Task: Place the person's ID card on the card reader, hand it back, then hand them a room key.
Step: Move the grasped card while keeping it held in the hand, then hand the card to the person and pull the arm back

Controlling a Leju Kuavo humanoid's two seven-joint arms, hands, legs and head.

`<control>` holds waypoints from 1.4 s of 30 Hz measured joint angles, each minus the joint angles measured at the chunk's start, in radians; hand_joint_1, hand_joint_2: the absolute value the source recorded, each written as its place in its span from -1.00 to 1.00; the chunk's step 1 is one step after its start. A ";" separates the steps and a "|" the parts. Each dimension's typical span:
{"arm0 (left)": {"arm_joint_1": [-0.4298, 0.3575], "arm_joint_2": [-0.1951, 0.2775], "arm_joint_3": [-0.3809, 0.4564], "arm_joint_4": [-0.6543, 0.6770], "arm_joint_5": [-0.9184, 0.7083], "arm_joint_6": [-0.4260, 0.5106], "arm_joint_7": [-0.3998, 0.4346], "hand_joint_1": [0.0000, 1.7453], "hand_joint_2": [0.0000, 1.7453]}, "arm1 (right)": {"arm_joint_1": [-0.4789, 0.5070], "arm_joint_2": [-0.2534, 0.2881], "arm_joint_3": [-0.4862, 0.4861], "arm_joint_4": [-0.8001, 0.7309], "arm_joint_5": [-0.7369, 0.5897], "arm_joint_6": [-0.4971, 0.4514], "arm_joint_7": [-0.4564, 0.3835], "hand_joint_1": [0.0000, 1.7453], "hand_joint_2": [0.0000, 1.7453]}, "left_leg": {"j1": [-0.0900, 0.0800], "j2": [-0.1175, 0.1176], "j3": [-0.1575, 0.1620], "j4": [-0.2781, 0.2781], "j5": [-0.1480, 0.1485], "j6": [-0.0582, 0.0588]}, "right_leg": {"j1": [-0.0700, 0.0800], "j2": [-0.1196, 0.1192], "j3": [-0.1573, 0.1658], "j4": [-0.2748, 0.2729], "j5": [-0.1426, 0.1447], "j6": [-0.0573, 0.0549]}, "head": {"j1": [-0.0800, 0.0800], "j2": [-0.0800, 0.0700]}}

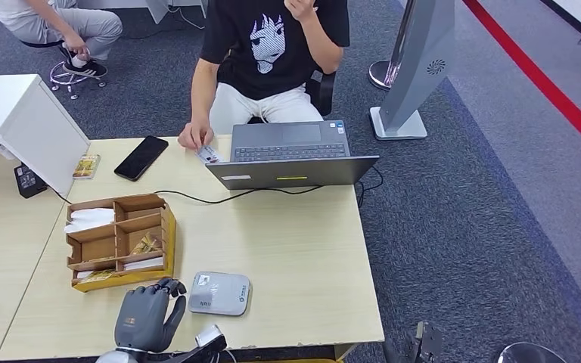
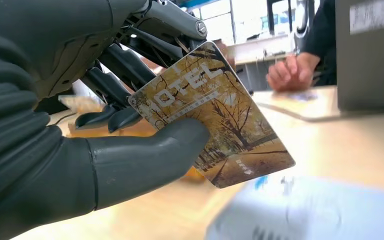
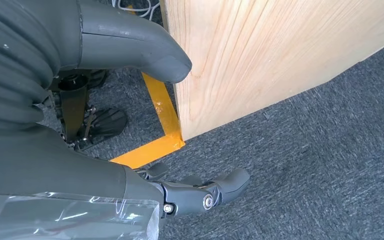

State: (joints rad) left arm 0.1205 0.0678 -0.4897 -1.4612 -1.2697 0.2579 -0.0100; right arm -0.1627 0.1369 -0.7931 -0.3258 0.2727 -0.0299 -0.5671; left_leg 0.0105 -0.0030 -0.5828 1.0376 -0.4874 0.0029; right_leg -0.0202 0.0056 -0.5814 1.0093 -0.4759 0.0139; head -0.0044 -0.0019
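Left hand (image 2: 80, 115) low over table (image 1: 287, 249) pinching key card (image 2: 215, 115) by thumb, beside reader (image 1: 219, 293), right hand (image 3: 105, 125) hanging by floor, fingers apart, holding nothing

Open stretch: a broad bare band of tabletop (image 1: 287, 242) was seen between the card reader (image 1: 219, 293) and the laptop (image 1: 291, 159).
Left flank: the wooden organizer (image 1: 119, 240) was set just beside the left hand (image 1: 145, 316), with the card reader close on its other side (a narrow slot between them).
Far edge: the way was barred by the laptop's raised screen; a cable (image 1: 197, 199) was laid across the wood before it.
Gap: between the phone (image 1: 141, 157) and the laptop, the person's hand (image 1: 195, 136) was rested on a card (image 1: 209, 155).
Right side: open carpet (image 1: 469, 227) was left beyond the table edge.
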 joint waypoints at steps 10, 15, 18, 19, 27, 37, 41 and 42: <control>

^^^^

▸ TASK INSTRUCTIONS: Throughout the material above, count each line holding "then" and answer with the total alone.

▸ ANSWER TO THIS PROBLEM: 2